= YOUR OBJECTIVE =
Beginning with the first line below, please restate each line exactly, down to and including the line containing "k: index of".
══ INFORMATION PROVIDED
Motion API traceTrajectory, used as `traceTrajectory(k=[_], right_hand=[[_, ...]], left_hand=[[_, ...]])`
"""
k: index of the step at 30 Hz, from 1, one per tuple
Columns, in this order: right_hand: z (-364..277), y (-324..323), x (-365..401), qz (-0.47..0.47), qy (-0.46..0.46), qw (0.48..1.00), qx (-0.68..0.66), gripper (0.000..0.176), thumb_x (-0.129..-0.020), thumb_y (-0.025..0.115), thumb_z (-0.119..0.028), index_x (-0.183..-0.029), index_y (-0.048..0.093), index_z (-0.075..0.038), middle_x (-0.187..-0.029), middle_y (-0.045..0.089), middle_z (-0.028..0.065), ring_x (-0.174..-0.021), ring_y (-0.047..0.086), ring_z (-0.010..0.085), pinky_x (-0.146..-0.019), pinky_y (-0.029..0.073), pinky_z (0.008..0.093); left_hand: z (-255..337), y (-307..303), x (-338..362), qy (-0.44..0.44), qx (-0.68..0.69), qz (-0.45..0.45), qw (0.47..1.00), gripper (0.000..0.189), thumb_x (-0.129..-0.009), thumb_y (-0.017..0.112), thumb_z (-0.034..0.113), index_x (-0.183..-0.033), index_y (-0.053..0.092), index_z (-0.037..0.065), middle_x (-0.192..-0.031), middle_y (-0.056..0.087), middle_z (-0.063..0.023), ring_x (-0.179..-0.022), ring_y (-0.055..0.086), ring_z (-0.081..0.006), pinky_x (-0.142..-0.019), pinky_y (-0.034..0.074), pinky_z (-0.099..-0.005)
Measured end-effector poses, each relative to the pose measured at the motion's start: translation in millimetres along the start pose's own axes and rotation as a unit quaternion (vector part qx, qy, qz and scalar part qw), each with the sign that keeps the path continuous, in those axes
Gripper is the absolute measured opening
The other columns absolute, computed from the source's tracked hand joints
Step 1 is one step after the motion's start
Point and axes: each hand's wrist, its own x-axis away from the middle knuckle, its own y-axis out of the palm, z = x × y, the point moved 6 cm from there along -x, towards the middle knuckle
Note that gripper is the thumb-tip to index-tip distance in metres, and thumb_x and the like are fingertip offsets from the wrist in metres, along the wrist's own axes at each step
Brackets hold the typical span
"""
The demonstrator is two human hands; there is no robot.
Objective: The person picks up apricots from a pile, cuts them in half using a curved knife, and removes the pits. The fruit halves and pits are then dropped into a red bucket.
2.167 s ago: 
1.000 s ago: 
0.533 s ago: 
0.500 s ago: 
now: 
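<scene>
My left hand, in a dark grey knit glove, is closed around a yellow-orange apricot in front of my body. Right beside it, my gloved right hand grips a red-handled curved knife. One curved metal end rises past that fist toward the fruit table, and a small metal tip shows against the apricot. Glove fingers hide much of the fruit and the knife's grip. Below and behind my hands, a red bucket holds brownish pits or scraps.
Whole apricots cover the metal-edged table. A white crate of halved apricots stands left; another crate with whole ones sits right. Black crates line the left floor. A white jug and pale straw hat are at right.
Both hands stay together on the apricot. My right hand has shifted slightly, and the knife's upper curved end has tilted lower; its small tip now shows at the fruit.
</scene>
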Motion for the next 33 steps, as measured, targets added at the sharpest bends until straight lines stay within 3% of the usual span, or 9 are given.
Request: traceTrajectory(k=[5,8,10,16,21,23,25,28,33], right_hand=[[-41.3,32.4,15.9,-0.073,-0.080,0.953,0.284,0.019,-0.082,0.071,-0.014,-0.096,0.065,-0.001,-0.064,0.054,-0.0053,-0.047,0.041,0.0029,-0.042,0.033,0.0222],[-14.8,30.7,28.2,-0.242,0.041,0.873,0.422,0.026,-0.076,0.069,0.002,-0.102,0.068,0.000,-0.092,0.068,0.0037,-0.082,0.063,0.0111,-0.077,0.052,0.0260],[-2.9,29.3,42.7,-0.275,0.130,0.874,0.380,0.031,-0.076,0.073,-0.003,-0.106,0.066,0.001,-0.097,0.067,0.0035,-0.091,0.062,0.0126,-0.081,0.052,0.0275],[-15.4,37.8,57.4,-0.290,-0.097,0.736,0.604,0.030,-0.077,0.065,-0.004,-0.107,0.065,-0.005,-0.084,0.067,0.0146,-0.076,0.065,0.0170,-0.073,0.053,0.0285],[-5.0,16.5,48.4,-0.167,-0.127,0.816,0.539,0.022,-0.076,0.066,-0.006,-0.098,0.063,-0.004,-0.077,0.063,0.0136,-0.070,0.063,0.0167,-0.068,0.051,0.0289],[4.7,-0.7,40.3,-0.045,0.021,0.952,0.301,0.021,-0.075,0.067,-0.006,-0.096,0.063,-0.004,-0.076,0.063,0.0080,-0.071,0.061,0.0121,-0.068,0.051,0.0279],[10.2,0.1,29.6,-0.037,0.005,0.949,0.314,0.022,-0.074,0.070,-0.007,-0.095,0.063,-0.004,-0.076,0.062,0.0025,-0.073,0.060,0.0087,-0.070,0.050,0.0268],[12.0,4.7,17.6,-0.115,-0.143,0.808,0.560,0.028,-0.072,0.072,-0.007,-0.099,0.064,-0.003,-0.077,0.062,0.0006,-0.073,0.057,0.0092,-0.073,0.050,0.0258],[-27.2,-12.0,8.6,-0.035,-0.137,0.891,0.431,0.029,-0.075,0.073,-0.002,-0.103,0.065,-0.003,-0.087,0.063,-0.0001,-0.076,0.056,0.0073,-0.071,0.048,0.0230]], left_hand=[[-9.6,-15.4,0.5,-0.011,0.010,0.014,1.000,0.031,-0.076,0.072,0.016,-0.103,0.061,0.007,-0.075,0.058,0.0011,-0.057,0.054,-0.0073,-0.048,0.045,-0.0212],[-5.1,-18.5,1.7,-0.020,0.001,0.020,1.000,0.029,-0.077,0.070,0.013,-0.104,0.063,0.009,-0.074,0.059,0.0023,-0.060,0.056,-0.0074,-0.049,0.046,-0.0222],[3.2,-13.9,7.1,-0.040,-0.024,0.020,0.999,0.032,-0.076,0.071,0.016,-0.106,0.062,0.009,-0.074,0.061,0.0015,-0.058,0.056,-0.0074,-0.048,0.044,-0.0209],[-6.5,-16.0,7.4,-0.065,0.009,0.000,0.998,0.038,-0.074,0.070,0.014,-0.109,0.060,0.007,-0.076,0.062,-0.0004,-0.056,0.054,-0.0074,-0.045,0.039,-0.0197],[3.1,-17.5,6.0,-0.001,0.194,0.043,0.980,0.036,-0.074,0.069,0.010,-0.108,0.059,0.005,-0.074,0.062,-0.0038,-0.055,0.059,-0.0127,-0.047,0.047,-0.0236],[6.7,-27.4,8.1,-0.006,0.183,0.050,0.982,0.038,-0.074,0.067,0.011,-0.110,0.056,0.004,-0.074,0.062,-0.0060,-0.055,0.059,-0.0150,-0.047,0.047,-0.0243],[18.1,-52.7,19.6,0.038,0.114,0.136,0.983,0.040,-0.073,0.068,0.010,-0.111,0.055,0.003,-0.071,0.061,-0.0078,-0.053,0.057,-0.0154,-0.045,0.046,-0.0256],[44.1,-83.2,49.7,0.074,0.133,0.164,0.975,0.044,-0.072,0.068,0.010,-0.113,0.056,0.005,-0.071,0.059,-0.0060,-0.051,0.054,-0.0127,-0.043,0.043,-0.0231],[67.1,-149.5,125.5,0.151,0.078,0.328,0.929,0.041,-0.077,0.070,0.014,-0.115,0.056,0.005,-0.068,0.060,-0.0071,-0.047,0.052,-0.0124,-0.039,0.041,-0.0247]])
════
= TASK RESULT =
Motion API traceTrajectory, used as `traceTrajectory(k=[_], right_hand=[[_, ...]], left_hand=[[_, ...]])`
"""
k: index of the step at 30 Hz, from 1, one per tuple

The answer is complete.